Sometimes, when I approach Hashem to pray to Him, a thought goes through my mind, saying, “By what right are you requesting anything?” I’m not talking about ordinary, everyday prayers, but prayers when faced with difficulties, when one is finding it hard to cope, when one is in serious distress.
With Hashem, after all, there’s no room for acting. We don’t fake piety; we don’t boast emptily about what we don’t have, and we don’t even tweak our CV’s. We approach prayer with the clear understanding that He knows what we are thinking deep inside, so how and in what merit do we really dare to ask?
At the beginning of this week’s parasha, Rashi describes prayer by commenting on Moshe Rabbeinu’s prayer, and on the way he also answers our question.
The parasha opens with Moshe Rabbeinu’s beseeching Hashem to allow him to enter the Holy Land. “Va’etchanan (I implored) Hashem at that time,” says Moshe, and Rashi explains: “Va’etchanan – [the word] chanun always implies a matnat chinam – an undeserved gift. Although the righteous could cite their good deeds, all they ask for from Hashem is an undeserved gift.” And little me clings to this idea, is encouraged and understands that imploring Hashem and requesting things from Him is, in its essence, a request for a gift that we have no right to ask for. And therefore, whether you have merits or not, you can ask and beseech.

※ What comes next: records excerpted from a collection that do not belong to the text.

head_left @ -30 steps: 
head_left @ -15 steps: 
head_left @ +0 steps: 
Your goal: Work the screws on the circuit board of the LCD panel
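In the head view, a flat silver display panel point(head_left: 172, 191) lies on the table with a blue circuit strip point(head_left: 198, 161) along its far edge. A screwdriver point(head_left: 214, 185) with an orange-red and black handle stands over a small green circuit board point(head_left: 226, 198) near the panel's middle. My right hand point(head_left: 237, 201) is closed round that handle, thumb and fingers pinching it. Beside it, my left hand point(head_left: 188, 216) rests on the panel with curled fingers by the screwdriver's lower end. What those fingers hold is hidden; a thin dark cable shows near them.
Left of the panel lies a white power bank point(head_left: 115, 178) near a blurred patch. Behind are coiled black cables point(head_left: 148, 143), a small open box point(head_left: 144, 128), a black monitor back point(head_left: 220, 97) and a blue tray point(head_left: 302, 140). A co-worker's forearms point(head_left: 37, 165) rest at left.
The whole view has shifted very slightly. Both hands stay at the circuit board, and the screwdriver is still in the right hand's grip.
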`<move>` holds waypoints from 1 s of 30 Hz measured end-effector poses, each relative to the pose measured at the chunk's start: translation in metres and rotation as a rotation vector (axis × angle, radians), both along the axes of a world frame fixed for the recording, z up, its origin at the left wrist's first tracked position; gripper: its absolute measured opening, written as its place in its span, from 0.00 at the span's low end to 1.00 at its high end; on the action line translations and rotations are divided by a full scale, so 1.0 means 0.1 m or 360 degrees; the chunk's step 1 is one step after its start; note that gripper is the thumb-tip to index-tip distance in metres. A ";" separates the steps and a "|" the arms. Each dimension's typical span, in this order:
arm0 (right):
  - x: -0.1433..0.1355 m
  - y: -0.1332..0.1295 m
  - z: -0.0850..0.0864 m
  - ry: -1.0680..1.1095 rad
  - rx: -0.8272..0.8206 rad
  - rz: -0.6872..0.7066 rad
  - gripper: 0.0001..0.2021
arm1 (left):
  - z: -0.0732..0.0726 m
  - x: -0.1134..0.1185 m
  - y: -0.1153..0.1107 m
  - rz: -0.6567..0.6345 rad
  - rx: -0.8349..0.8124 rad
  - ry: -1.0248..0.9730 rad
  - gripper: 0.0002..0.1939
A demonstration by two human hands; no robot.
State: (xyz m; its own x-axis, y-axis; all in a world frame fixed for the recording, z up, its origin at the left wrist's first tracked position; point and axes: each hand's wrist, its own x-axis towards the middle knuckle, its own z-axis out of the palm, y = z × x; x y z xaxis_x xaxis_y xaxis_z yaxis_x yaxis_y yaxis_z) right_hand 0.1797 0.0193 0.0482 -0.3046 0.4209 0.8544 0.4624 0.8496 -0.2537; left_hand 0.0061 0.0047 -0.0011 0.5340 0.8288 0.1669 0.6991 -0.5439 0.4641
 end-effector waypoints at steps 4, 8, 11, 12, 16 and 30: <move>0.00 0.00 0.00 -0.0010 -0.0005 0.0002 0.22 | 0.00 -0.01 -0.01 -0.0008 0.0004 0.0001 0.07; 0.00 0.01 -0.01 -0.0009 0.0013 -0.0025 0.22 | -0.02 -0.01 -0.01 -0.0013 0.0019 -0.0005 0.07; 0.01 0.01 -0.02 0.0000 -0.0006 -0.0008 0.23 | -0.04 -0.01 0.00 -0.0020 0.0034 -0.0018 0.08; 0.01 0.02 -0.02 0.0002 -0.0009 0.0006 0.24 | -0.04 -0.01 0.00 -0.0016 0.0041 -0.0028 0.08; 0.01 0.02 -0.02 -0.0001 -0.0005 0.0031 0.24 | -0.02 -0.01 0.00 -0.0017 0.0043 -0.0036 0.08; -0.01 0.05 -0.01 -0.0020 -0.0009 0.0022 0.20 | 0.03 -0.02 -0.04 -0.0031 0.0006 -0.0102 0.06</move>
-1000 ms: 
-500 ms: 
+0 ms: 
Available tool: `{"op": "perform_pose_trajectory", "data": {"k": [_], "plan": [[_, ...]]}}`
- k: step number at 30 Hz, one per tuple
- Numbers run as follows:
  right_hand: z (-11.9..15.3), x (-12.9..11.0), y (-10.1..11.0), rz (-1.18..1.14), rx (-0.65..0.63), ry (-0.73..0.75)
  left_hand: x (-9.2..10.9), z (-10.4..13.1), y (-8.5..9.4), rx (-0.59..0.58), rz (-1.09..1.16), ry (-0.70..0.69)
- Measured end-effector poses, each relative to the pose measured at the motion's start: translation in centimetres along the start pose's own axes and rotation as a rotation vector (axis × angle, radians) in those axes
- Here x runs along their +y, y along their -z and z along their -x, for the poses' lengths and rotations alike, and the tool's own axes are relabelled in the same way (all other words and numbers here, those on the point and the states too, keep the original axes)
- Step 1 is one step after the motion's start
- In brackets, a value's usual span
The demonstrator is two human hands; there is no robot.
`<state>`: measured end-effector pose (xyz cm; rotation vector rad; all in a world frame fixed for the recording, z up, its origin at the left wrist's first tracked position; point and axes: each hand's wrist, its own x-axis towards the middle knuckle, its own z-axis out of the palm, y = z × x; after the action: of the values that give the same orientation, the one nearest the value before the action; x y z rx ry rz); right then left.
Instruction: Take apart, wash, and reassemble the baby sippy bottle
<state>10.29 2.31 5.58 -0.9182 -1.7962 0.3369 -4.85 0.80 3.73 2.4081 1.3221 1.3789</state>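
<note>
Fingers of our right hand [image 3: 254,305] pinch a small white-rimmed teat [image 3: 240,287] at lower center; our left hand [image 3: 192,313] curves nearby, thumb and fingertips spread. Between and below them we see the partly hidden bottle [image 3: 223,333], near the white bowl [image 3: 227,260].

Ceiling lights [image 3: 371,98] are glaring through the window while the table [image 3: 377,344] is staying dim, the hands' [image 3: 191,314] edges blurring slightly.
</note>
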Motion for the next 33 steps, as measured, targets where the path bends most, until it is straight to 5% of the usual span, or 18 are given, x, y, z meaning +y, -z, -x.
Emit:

Rashi goes on to speak about the power of prayer in every situation. Here, Moshe Rabbeinu is asking and imploring even though it has already been decreed by Hashem that he will not enter the land. Therefore, he opens his speech with the words, “You have begun to show Your servant…” Explains Rashi: by saying that, Moshe is saying to Hashem that Hashem began to teach him the power of prayer in any situation.
And then we reach the sweet conclusion of Moshe’s prayer: “for what power is there in the heaven or on earth that can perform [anything like] your deeds and Your mighty acts?” and as Rashi expands this prayer: “You are not like a flesh-and-blood king, who has advisors and associates who protest when he wants to act with lovingkindness and contrary to His usual traits; there is no one who will protest if you forgive me and annul your decree.”
So we see that even the great Moshe Rabbeinu, the person who brought the Ten Plagues on the Egyptians, split the sea, brought down the Tablets of the Law and spoke to Hashem face-to-face, as it were, in the end, when he needed a salvation, he prayed like a Yiddische Mama praying for her children.